• **Supplied material**:
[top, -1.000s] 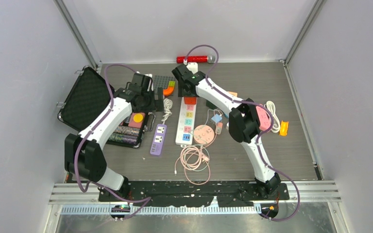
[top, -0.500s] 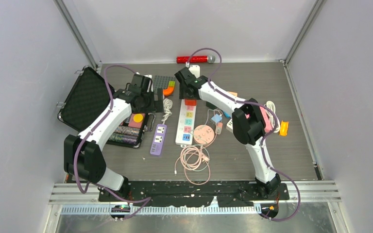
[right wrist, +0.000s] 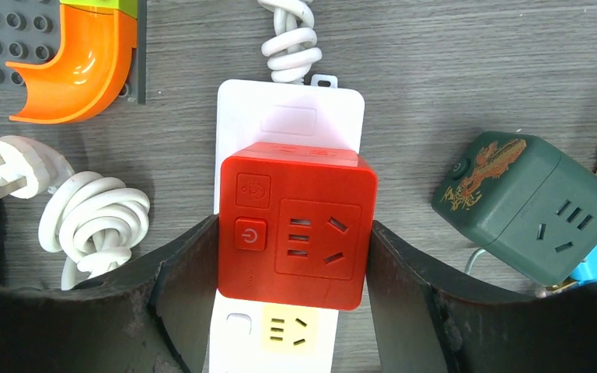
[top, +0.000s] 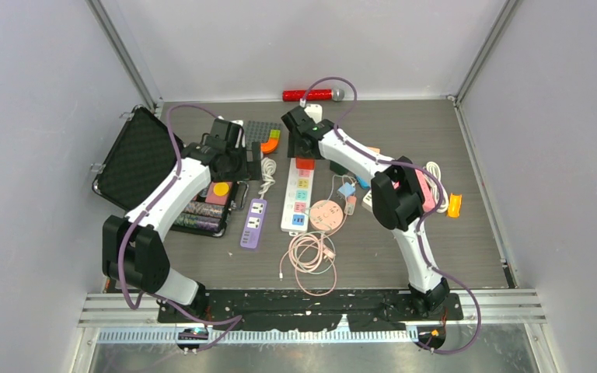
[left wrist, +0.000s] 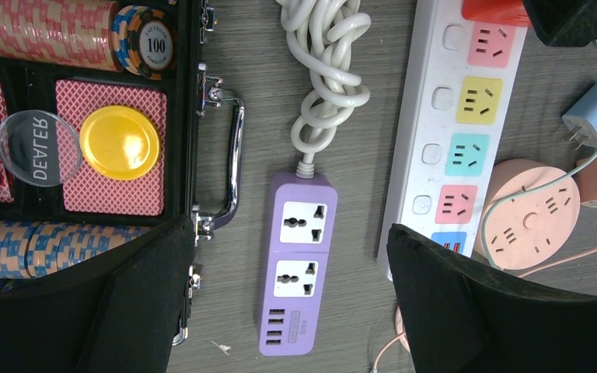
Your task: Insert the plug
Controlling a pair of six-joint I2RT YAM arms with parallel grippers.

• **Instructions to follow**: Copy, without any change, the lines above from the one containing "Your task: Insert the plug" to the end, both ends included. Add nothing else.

• **Task result**:
Your task: Insert the plug
Controlling a pair of six-joint I2RT YAM arms with parallel grippers.

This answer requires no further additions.